*EXERCISE*
Copy the complete listing that follows, letter for letter.

Content starts

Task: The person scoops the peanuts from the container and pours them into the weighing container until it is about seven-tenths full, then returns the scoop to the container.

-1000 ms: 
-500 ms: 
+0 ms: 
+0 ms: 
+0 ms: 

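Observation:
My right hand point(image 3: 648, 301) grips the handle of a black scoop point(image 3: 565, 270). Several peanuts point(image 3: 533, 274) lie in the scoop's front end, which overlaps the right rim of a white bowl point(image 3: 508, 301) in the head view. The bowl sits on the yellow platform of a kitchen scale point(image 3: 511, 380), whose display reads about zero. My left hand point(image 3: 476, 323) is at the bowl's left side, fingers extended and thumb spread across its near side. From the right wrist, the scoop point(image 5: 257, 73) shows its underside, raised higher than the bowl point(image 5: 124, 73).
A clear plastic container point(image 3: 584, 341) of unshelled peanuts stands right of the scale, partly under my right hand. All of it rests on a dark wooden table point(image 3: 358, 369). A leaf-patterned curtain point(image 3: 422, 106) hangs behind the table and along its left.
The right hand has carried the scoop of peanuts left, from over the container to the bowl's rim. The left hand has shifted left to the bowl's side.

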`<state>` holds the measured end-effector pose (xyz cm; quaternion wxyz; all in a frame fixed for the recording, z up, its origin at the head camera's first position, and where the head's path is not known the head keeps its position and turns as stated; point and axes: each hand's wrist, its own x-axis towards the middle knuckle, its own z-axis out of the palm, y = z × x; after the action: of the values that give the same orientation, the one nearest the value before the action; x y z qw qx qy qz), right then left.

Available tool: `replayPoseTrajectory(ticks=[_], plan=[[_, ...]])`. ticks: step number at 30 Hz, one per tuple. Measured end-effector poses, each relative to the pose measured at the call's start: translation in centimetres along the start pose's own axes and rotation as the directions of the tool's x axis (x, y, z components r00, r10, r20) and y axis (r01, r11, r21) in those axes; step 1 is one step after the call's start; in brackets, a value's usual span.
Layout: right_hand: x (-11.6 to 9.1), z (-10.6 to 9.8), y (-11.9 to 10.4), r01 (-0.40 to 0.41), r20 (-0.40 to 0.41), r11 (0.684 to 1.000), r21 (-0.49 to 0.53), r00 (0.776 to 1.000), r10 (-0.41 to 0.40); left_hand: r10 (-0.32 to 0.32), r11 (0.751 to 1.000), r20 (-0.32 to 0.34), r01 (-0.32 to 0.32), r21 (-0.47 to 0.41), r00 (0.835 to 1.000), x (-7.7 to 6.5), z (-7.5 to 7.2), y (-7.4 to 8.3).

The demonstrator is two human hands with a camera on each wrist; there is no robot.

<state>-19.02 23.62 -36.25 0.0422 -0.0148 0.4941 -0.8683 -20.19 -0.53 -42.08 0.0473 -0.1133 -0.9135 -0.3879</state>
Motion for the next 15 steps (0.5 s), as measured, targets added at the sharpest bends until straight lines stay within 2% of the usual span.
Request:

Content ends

*RESPONSE BOX*
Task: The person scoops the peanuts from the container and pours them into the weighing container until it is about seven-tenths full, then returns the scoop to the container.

-1000 ms: 
-500 ms: 
+0 ms: 
+0 ms: 
+0 ms: 

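Observation:
My right hand point(image 3: 648, 301) grips the handle of a black scoop point(image 3: 565, 270). Several peanuts point(image 3: 533, 274) lie in the scoop's front end, which overlaps the right rim of a white bowl point(image 3: 508, 301) in the head view. The bowl sits on the yellow platform of a kitchen scale point(image 3: 511, 380), whose display reads about zero. My left hand point(image 3: 476, 323) is at the bowl's left side, fingers extended and thumb spread across its near side. From the right wrist, the scoop point(image 5: 257, 73) shows its underside, raised higher than the bowl point(image 5: 124, 73).
A clear plastic container point(image 3: 584, 341) of unshelled peanuts stands right of the scale, partly under my right hand. All of it rests on a dark wooden table point(image 3: 358, 369). A leaf-patterned curtain point(image 3: 422, 106) hangs behind the table and along its left.
The right hand has carried the scoop of peanuts left, from over the container to the bowl's rim. The left hand has shifted left to the bowl's side.
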
`<state>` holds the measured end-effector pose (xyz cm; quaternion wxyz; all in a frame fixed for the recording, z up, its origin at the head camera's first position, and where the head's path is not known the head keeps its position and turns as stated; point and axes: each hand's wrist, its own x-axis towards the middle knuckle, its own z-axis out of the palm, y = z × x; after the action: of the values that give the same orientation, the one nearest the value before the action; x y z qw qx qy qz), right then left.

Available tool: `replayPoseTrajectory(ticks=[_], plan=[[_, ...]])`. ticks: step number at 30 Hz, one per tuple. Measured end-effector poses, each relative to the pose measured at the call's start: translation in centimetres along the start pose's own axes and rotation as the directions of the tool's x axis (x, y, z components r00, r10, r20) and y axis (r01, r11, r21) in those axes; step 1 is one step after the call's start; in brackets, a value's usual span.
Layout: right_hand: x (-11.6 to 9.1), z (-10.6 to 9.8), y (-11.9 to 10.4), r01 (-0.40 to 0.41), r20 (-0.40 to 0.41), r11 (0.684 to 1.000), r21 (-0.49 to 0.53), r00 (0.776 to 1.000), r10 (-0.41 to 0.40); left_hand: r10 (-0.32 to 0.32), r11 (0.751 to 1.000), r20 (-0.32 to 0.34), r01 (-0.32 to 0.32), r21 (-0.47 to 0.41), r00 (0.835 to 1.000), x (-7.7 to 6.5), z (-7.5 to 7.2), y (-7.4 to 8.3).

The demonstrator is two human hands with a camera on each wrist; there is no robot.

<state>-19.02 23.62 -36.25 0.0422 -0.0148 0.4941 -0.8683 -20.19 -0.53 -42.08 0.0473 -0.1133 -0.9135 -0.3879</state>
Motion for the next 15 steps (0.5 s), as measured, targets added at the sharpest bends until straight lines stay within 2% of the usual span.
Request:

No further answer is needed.